Goal of the exercise: Your response should be an exact transcription of the data, images excluded.

*** Opening Data for processing ***

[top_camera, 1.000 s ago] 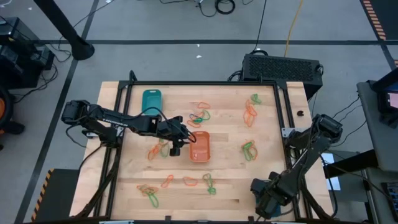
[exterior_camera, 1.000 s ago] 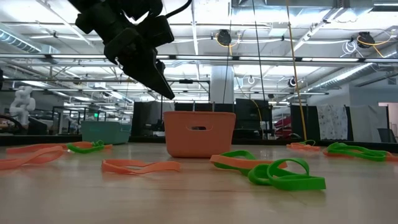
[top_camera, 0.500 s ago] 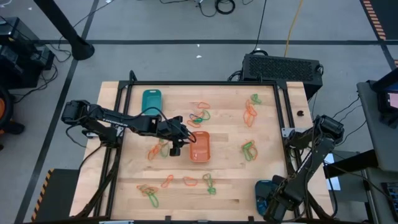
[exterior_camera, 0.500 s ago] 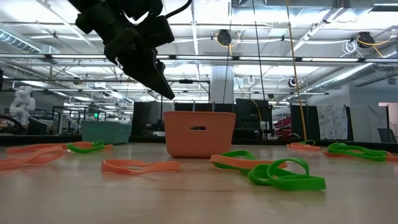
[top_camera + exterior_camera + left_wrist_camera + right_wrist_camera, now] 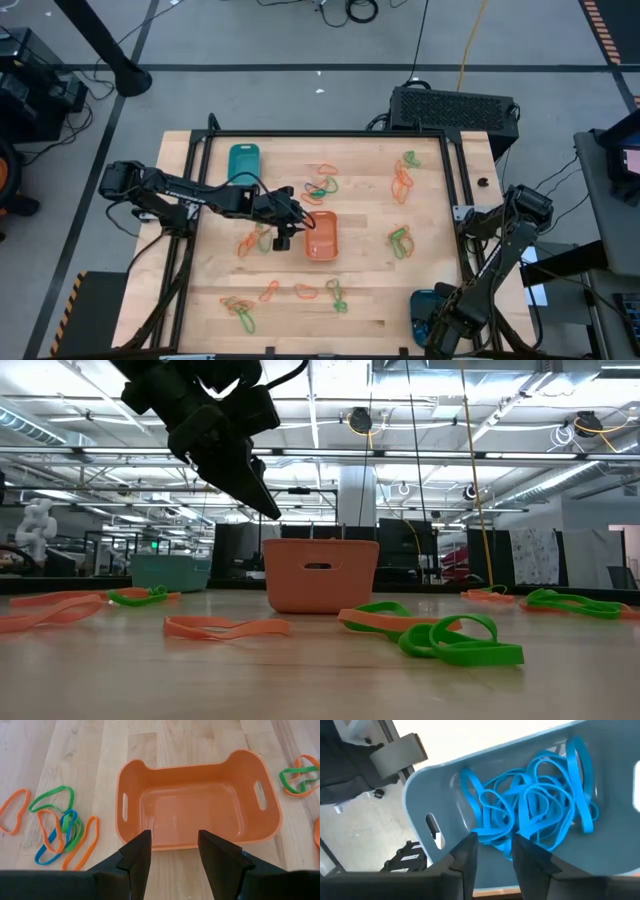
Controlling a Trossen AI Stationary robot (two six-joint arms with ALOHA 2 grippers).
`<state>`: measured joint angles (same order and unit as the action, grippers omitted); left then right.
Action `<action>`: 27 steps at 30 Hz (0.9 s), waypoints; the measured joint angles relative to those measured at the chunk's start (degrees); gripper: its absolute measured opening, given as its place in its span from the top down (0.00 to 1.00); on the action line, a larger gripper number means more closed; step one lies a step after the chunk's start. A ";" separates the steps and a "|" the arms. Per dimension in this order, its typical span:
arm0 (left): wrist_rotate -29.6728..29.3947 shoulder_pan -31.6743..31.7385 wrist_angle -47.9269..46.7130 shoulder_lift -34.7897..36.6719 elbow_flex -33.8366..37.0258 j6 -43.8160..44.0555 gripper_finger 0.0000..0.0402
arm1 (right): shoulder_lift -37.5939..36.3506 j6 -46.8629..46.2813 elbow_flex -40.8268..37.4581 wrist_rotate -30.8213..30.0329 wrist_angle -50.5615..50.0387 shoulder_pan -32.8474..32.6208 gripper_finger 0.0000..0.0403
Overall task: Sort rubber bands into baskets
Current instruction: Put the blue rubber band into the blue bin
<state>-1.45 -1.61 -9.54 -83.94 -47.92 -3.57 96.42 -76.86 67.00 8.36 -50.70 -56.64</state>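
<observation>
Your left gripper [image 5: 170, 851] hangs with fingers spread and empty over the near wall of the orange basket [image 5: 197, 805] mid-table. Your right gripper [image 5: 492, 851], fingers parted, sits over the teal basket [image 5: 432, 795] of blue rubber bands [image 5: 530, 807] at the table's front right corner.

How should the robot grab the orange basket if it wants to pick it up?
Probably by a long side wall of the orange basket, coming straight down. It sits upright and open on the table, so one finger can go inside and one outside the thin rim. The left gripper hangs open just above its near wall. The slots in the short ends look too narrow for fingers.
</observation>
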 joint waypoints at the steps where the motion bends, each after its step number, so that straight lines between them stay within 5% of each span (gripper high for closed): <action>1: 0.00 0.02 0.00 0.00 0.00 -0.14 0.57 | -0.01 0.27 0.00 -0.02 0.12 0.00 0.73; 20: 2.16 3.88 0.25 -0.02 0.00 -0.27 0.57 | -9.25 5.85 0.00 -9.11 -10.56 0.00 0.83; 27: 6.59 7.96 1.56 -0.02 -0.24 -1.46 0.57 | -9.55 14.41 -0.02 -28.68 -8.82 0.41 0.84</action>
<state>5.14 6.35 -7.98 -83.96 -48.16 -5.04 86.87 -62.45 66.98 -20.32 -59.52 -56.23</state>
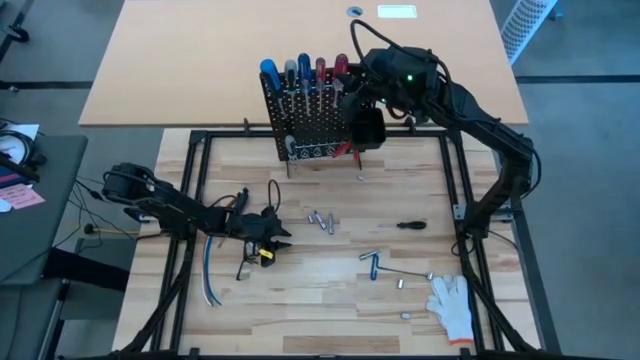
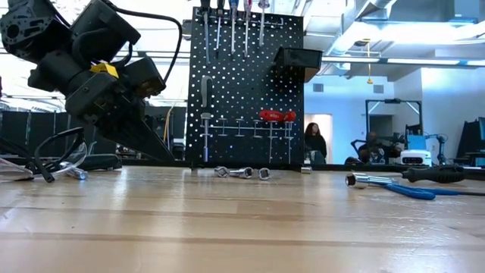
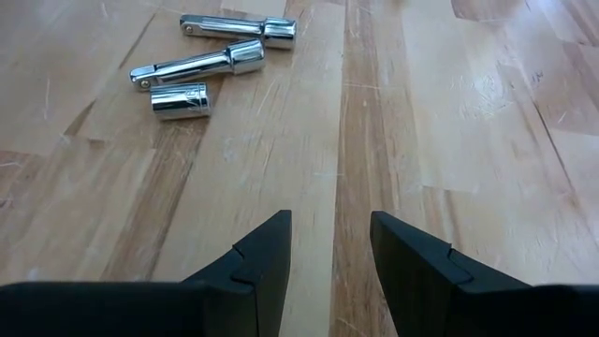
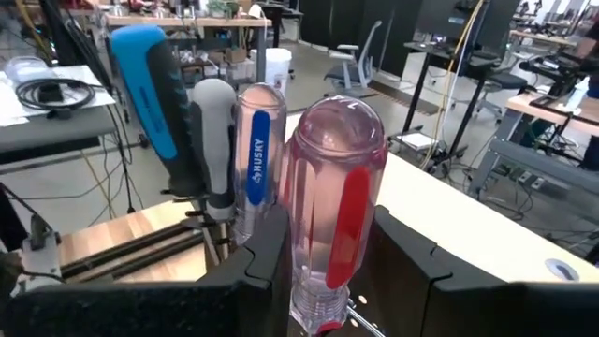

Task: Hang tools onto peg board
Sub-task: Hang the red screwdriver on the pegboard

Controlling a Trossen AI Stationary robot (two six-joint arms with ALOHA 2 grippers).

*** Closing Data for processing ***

Solved exercise:
[top_camera, 1.000 s ago] 
[exterior_camera, 1.000 s ago] 
[top_camera, 0.500 s ago] 
[exterior_camera, 0.500 s ago] 
[top_camera + exterior_camera + left_wrist_camera + right_wrist_camera, now] 
Controlling a Trossen AI Stationary robot (two six-joint arms with ALOHA 2 grippers).
`<state>`: measured joint angles (same order and unit as the action, grippers omitted); left then right.
Action `<action>`: 27 steps at 30 Hz (0.9 s), waypoints; the measured joint angles relative to those measured at the chunk's start (degrees); gripper: its absolute measured opening, given as its place in its span from the top down (0.00 to 1.00); on the action line, a larger gripper number means more closed; step one lies a step after the chunk's start. A ";" separates the steps and a "|" the arms. Per dimension in this order, its typical span:
arm0 (left): wrist_rotate -29.6728..29.3947 shoulder_pan -31.6743..31.7385 wrist_angle -47.9269..46.7130 shoulder_lift -34.7897..36.6719 elbow_flex -33.8366..37.0258 j6 -43.8160..44.0555 gripper_finger 0.0000..0.0402
arm1 (right): shoulder_lift -37.5939..36.3506 j6 -46.8629..46.2813 elbow_flex -40.8268..37.4581 wrist_rotate -30.8213..30.0329 wrist_angle -50.5615..50.0387 shoulder_pan -32.8474..32.6208 gripper_finger 0.0000..0.0403
Overall task: Sort rubber bands into baskets
Current instruction: Put the blue rubber band into the blue bin
<state>-1.45 -1.61 -9.54 -83.94 -47.92 -3.57 96.42 -76.86 67.00 8.36 -50.70 -56.64</state>
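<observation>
Your left gripper [image 5: 170, 851] hangs with fingers spread and empty over the near wall of the orange basket [image 5: 197, 805] mid-table. Your right gripper [image 5: 492, 851], fingers parted, sits over the teal basket [image 5: 432, 795] of blue rubber bands [image 5: 530, 807] at the table's front right corner.

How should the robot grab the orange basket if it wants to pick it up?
Probably by a long side wall of the orange basket, coming straight down. It sits upright and open on the table, so one finger can go inside and one outside the thin rim. The left gripper hangs open just above its near wall. The slots in the short ends look too narrow for fingers.
</observation>
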 joint waypoints at the steps where the motion bends, each after its step number, so that straight lines between them stay within 5% of each span (gripper high for closed): <action>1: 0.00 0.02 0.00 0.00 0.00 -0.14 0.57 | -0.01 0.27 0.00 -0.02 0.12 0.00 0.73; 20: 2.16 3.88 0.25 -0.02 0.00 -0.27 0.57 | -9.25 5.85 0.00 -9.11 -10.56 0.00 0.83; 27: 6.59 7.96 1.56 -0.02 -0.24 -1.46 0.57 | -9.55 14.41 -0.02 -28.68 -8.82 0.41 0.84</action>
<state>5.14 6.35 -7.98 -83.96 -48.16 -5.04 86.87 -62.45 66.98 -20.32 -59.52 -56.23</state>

Task: Hang tools onto peg board
Sub-task: Hang the red screwdriver on the pegboard

Controlling a Trossen AI Stationary robot (two six-joint arms with ALOHA 2 grippers).

The output for this exercise is now complete.